### WHAT TO DO
All of the data needs to come back exactly as written.

* * *

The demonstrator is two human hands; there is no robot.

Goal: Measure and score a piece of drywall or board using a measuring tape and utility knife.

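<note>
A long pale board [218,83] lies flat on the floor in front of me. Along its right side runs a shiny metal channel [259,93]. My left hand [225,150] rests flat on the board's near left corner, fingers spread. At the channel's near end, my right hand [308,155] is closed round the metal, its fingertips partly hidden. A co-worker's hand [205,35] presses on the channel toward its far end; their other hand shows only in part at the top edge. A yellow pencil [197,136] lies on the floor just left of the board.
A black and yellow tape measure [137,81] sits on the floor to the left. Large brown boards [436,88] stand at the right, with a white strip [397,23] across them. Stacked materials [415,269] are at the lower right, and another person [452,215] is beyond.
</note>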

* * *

### ANSWER SPACE
The demonstrator is two human hands; there is no robot.

Goal: Measure and score a piece of drywall or board using a measuring tape and utility knife.

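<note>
A long pale board [218,83] lies flat on the floor in front of me. Along its right side runs a shiny metal channel [259,93]. My left hand [225,150] rests flat on the board's near left corner, fingers spread. At the channel's near end, my right hand [308,155] is closed round the metal, its fingertips partly hidden. A co-worker's hand [205,35] presses on the channel toward its far end; their other hand shows only in part at the top edge. A yellow pencil [197,136] lies on the floor just left of the board.
A black and yellow tape measure [137,81] sits on the floor to the left. Large brown boards [436,88] stand at the right, with a white strip [397,23] across them. Stacked materials [415,269] are at the lower right, and another person [452,215] is beyond.
</note>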

The output for this exercise is now complete.